[Instructions to follow]
Please count the lines in the data below that hold "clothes" and answer with the number by itself.

[Data records]

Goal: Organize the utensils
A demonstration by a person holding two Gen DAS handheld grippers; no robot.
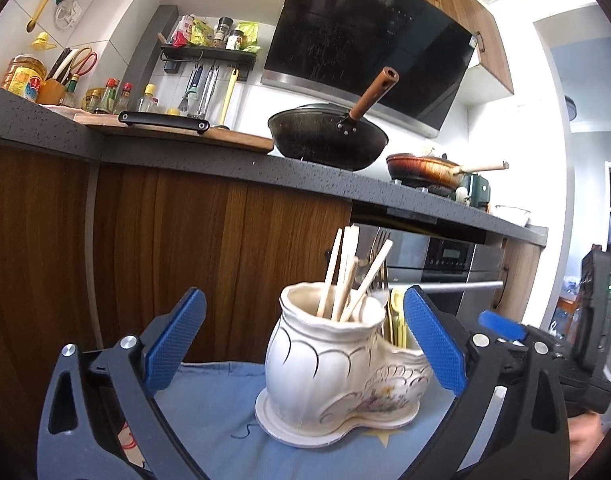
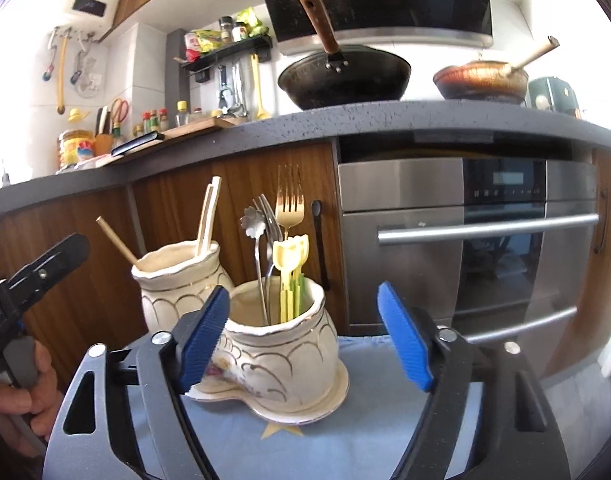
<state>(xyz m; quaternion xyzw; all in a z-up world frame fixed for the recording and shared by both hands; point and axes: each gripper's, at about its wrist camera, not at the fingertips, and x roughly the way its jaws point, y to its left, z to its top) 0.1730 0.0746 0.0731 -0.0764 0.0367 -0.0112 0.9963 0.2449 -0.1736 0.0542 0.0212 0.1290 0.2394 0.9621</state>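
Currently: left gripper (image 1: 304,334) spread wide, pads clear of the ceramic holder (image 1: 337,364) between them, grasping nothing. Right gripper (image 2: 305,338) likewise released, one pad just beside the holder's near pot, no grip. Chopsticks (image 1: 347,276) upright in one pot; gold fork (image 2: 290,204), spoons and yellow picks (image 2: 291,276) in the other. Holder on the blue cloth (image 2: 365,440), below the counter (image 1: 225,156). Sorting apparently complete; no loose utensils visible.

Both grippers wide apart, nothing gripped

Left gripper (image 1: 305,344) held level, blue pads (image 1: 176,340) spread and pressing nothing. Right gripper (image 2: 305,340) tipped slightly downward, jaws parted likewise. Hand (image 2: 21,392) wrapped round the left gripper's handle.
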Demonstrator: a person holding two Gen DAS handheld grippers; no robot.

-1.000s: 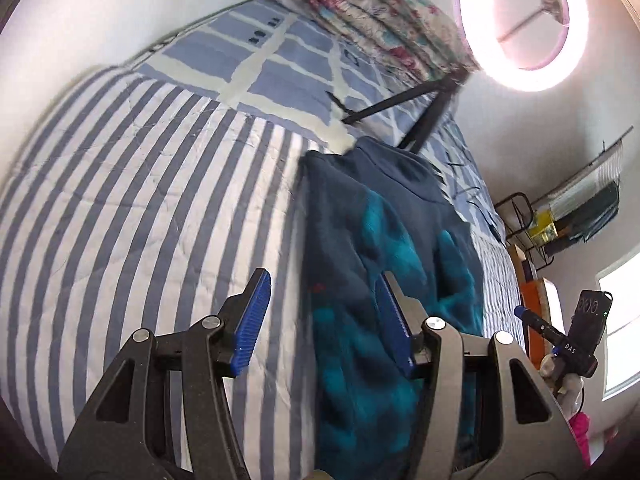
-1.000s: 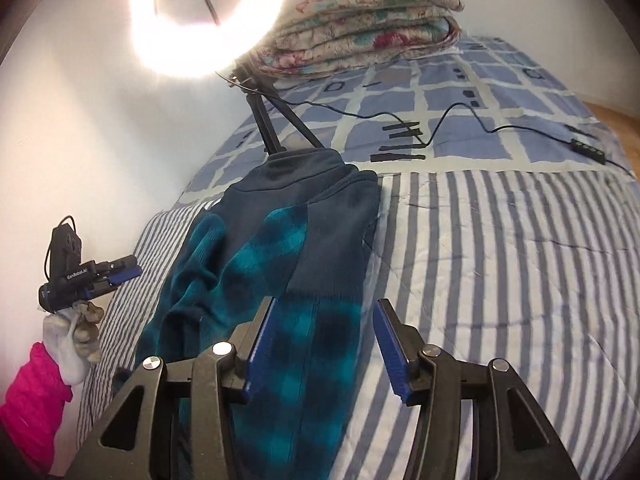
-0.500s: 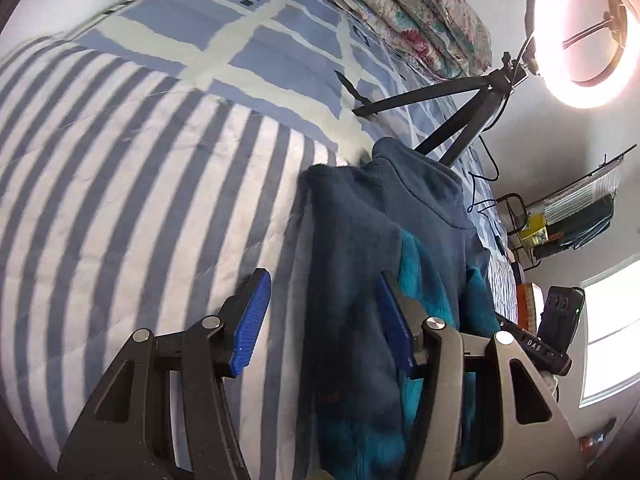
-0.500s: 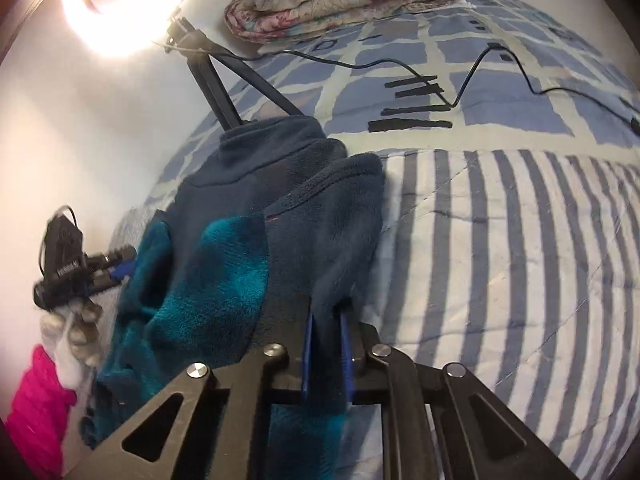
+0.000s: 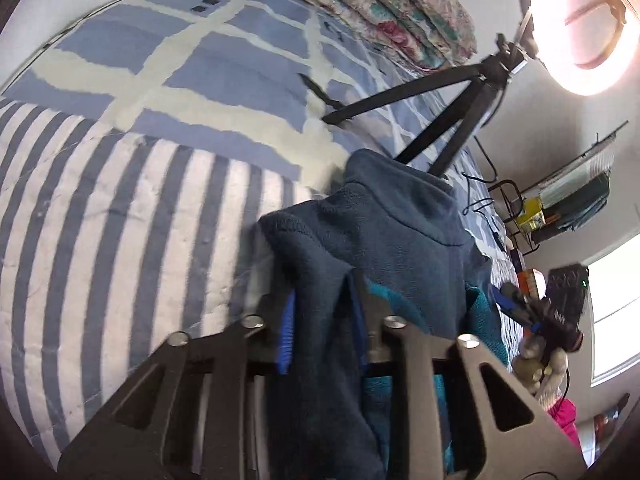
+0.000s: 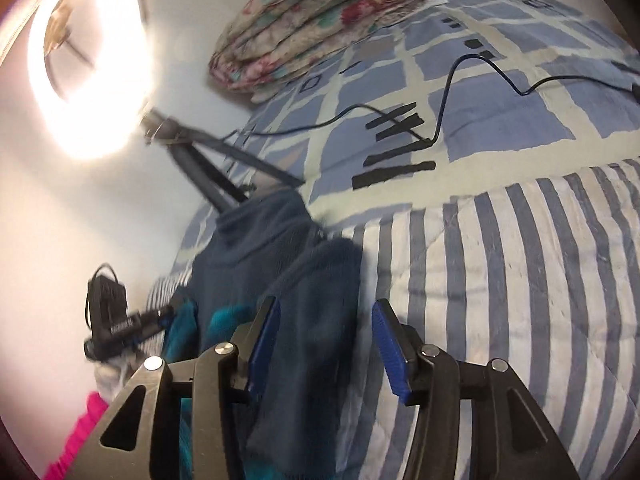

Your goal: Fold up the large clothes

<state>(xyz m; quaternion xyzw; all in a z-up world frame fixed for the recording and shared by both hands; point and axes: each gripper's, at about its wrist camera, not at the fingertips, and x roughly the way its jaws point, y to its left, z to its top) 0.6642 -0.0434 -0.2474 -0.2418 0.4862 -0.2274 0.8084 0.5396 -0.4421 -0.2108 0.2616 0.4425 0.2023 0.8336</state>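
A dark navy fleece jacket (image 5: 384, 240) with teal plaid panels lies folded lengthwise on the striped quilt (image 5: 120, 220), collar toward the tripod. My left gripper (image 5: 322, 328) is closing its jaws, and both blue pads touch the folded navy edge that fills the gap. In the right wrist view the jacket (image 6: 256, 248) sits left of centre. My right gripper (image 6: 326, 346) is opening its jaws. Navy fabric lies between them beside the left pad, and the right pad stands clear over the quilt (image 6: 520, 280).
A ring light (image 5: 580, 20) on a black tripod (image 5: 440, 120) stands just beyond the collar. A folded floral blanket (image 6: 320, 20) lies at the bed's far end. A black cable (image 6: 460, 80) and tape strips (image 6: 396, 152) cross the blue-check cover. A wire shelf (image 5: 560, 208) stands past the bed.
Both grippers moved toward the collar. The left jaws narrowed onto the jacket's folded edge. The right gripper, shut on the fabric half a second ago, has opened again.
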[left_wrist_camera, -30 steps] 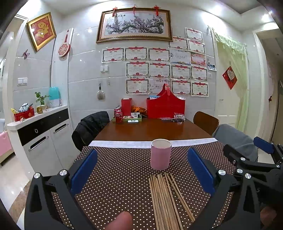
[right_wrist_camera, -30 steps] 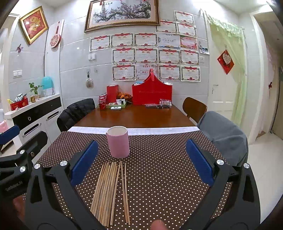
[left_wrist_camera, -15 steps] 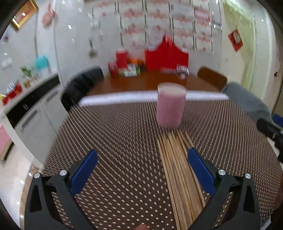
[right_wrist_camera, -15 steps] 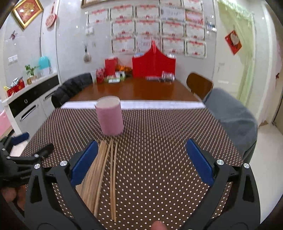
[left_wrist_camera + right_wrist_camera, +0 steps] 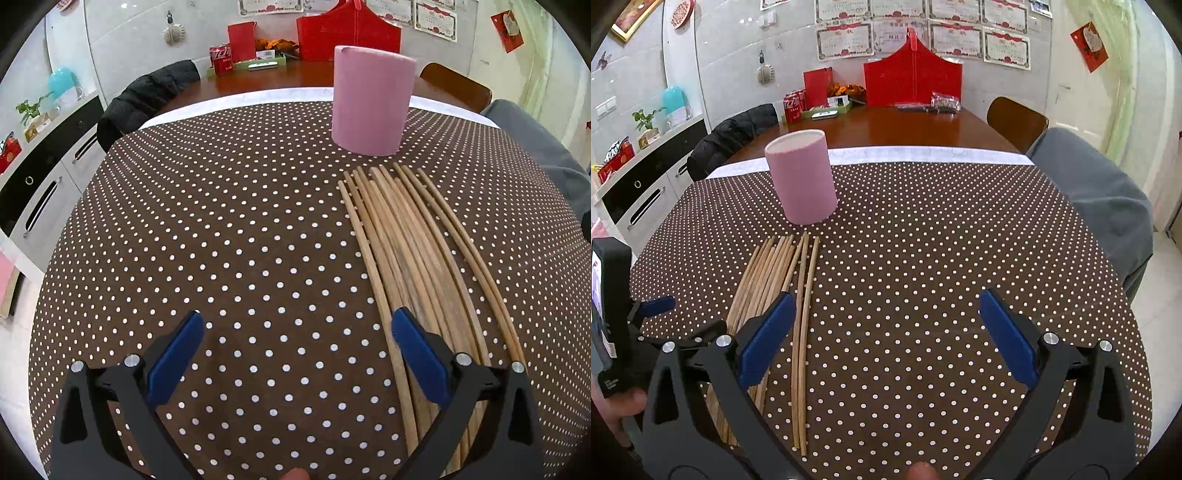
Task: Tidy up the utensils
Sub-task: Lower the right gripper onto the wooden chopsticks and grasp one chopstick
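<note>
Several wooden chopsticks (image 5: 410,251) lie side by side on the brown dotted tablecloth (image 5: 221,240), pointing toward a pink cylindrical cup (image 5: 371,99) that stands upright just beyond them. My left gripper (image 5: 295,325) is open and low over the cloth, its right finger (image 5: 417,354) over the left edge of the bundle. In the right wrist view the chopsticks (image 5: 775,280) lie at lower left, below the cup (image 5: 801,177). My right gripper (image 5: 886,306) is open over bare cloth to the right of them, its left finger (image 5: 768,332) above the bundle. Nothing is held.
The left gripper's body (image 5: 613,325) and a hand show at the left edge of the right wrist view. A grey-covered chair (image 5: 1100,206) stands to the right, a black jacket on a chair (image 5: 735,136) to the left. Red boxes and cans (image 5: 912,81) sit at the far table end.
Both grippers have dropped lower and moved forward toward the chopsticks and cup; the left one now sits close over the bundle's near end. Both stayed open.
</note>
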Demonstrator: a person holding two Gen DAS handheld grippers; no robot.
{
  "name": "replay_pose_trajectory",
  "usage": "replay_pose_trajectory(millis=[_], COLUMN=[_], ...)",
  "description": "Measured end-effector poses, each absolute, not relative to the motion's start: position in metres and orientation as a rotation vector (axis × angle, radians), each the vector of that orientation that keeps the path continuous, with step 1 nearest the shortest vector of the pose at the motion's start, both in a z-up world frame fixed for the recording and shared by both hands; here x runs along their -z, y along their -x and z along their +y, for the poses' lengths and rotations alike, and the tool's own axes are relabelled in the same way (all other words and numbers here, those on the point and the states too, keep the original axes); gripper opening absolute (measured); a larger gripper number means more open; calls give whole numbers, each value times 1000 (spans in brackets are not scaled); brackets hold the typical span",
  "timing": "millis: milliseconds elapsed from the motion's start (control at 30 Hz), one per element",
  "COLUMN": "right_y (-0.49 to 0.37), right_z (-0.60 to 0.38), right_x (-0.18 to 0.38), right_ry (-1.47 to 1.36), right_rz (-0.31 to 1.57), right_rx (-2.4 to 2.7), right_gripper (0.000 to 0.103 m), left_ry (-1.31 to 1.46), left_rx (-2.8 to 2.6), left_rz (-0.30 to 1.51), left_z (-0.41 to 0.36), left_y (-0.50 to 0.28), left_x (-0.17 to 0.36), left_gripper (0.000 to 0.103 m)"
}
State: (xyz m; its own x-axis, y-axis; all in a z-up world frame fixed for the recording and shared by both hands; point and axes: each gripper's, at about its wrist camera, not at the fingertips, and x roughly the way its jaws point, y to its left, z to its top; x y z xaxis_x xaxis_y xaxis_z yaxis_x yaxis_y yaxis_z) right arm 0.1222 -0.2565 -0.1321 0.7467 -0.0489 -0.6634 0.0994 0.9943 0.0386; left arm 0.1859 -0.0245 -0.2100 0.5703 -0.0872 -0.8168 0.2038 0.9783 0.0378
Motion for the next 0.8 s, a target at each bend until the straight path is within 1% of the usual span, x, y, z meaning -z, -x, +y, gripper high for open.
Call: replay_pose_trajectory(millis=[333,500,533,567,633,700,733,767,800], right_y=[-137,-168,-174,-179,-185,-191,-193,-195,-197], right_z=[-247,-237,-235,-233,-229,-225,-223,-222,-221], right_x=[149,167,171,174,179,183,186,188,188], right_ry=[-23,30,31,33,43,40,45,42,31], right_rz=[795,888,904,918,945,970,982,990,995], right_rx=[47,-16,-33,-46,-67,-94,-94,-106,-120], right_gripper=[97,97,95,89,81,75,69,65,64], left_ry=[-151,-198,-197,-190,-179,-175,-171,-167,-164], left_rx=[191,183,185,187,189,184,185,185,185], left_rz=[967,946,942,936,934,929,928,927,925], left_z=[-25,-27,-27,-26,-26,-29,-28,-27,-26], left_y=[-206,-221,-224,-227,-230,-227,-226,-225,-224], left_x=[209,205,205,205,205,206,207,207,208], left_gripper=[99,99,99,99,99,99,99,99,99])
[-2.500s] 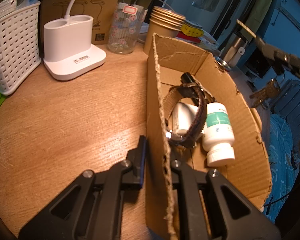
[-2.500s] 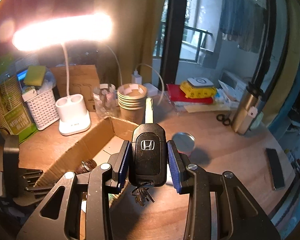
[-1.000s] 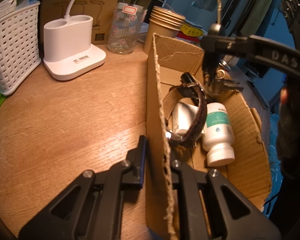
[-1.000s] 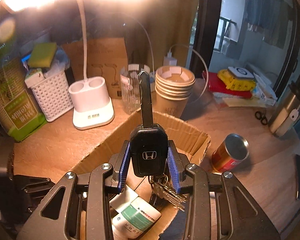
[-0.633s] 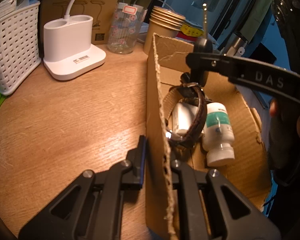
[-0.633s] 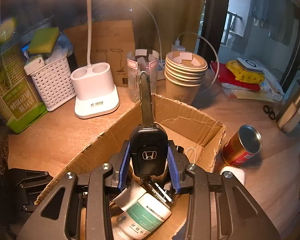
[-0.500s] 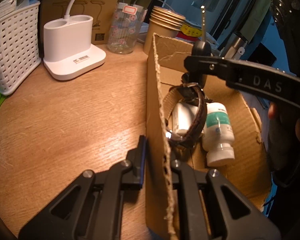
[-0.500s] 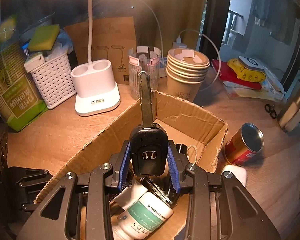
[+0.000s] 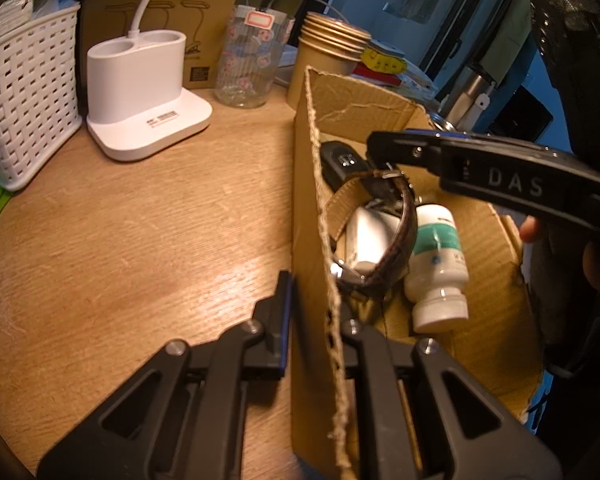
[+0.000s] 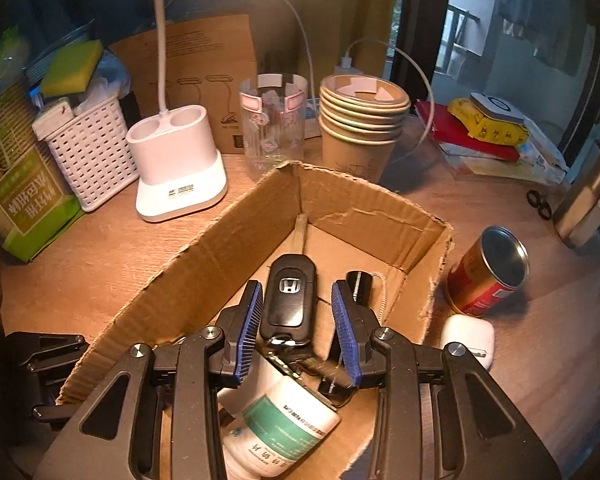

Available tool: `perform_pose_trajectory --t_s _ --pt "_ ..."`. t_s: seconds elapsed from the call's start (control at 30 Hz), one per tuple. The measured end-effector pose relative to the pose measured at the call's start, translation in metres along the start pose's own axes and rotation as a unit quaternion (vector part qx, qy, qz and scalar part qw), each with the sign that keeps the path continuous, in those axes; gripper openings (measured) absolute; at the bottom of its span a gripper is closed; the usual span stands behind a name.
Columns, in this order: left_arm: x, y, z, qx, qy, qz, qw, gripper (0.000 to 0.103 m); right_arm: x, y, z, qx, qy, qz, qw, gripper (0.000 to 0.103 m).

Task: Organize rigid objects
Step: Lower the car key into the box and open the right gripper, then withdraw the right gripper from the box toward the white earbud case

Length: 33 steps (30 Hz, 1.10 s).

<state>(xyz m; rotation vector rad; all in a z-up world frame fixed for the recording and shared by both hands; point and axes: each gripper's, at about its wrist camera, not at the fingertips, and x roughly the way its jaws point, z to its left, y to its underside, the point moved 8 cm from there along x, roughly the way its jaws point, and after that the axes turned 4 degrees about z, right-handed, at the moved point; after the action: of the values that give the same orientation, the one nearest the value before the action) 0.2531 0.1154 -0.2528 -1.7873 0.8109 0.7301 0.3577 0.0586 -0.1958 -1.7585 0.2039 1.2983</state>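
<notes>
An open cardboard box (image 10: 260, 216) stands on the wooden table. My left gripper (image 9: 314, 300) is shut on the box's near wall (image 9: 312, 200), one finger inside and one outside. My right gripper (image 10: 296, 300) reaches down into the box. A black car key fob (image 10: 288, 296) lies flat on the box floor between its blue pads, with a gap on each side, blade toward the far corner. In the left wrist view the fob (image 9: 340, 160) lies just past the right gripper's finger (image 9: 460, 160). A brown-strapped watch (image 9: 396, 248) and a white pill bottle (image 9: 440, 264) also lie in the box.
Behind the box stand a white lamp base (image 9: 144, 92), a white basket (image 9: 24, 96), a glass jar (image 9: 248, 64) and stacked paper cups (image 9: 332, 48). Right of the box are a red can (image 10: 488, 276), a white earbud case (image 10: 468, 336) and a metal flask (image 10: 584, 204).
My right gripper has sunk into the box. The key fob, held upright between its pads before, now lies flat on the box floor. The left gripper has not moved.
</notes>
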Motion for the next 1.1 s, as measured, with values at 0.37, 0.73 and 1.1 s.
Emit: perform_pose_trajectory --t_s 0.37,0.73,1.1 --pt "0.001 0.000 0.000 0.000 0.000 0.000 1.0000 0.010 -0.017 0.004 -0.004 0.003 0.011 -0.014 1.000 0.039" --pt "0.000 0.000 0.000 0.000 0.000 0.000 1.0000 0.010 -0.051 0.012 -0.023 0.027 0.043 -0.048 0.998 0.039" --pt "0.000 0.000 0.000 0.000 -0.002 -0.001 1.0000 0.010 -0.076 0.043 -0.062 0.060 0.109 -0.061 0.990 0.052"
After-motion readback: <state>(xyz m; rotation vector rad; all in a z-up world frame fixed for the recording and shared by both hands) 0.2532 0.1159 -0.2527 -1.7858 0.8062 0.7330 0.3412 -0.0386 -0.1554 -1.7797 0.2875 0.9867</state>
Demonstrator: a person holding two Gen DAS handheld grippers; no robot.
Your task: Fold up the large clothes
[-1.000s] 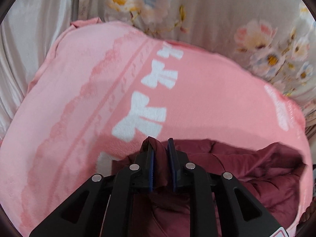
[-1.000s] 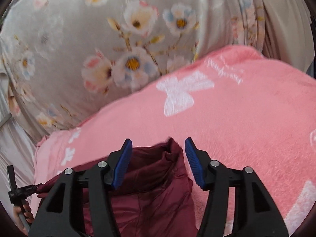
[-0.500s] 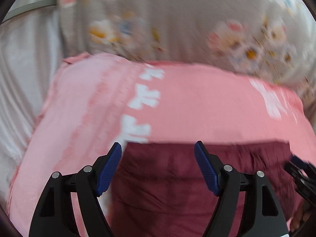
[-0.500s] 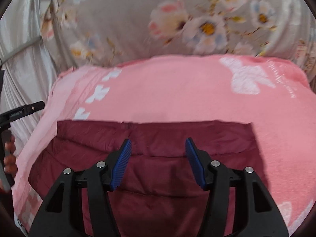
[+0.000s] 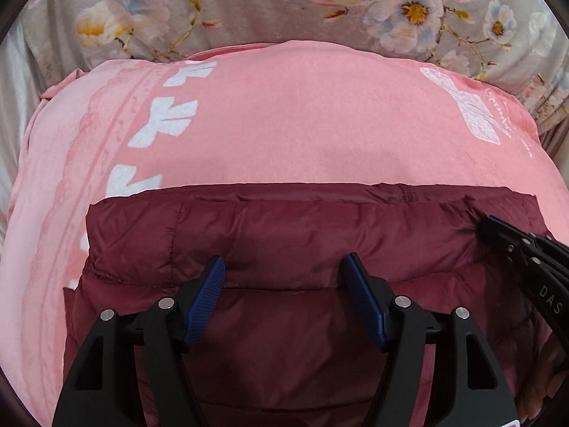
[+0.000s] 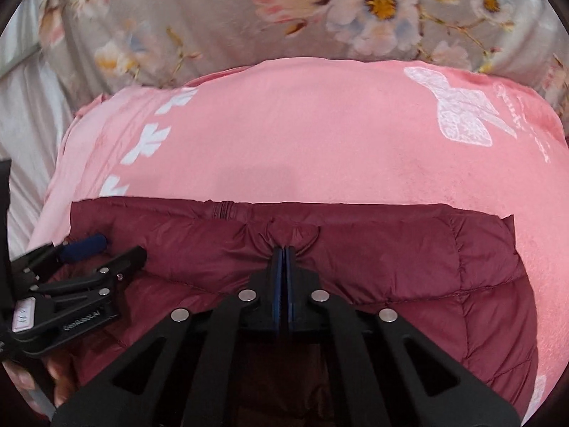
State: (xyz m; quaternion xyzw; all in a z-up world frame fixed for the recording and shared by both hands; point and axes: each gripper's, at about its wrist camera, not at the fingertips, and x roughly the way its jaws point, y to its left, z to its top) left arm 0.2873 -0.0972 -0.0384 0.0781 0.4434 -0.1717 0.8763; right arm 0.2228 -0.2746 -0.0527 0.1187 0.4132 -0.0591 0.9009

[Response below]
2